再会した幼馴染みは犬ではなく狼でした
 
 ……驚いた。新田さん、亮ちゃんに連絡したんだ。
 「脅された。というか、宣戦布告された。あいつらしいよな。無断で動くことはしないとかっこよく言われたよ。雫の状態を知らないとするともう権利はないと言われた。」
 「……心配してくださって、お食事に連れ出されたの。あまり食べられなくなってたから、顔色悪いって。たまたま会ったら。」
 
 「……俺は本当にダメだな。でも雫を渡すわけには行かない。雫、父さんに会ってくれないか。交際していること話したいんだ。」
 亮ちゃんの顔を見る。本気なんだね。
 
 「父さんに、今週末時間をもらうつもりだ。父さんは今俺のマンションにいる。」
 「それはかまわないけど、原田さんには私のこと話してないの?」
 
 「話してない。言うと何するか分からないんだ。結構嫉妬深い。大学の時も面倒起こしたくらい。」
 ……なるほどね。だから、本人はあんなに幸せそうに貴方の横でいつも笑っているのか。安心してるんだね。
 
 「……。」
 「雫?」
 
 「わかった。

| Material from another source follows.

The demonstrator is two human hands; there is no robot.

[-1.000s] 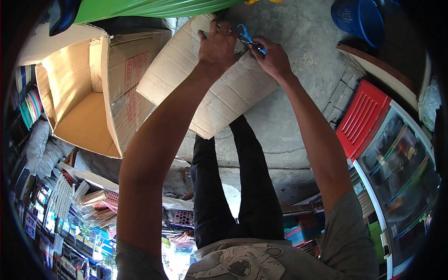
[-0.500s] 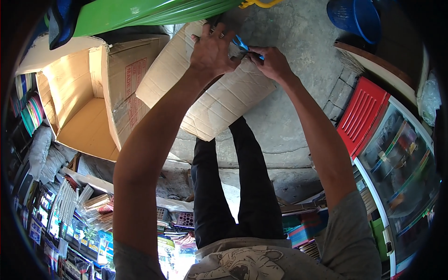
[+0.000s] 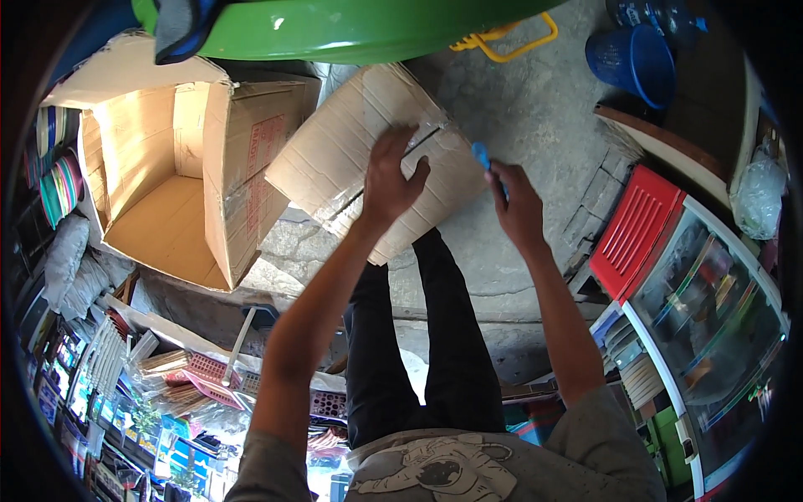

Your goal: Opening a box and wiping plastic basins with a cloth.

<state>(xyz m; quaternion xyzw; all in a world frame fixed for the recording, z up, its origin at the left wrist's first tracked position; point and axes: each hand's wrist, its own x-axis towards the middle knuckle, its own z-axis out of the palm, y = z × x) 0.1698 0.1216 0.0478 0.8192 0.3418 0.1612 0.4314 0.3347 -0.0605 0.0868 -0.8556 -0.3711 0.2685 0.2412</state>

とにかく、お父様に会ってからだね。私もお父様のことはお顔も覚えてなかったの。久しぶりすぎて。」
 「それはそうだろう。あっちだって同じだよ。雫綺麗になったし、子供の頃のイメージしかないだろう。父さんも老けたしな。」

 「雫?」
 ぼんやりする私を見て、心配そうにする亮ちゃん。
 
 「大丈夫か?また、熱あるんじゃないだろうな?」おでこに手を当てる。
 「うん。ごめん、もう帰るね。早く休みたい。」
 
 「わかった。ごめんな。ご両親にもよろしくな。」
 「うん。」
 そう言うと、亮ちゃんは最後にもう一度私を抱きしめて、頭を撫でると解放してくれた。